Top of INFORMATION SUPPLIED
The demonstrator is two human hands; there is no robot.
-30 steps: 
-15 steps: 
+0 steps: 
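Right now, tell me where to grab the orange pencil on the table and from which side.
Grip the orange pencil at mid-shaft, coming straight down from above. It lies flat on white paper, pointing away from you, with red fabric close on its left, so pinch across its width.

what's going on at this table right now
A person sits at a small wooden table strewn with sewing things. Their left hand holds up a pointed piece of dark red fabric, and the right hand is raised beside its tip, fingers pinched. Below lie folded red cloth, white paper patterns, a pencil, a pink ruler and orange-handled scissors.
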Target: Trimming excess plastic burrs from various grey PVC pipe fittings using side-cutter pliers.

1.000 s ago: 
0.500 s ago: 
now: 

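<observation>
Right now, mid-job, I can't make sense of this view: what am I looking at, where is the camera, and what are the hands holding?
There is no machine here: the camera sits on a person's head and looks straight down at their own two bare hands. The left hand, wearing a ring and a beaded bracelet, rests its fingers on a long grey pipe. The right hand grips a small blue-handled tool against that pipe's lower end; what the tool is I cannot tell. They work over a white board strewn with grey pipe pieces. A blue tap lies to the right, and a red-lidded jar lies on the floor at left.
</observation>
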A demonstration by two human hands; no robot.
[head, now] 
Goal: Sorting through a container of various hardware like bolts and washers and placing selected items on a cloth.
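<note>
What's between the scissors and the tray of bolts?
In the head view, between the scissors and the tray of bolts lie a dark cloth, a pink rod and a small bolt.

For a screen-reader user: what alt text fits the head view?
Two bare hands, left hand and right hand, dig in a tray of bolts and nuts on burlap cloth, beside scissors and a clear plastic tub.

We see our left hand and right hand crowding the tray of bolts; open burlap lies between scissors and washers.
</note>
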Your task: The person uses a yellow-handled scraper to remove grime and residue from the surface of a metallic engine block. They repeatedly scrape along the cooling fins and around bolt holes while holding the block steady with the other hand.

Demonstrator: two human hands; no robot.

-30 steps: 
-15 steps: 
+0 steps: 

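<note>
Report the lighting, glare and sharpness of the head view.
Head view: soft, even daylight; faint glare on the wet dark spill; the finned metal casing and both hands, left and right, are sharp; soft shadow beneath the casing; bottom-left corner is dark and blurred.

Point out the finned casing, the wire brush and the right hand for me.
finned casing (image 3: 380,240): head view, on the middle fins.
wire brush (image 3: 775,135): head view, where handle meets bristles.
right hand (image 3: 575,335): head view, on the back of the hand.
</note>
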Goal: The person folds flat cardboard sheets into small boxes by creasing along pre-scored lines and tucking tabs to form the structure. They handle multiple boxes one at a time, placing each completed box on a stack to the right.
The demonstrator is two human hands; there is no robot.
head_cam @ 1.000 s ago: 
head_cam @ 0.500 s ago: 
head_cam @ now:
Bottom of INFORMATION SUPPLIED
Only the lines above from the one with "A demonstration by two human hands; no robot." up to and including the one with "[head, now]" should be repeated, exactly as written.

_THE COMPLETED TASK_
A demonstration by two human hands; no robot.
[head, now] 

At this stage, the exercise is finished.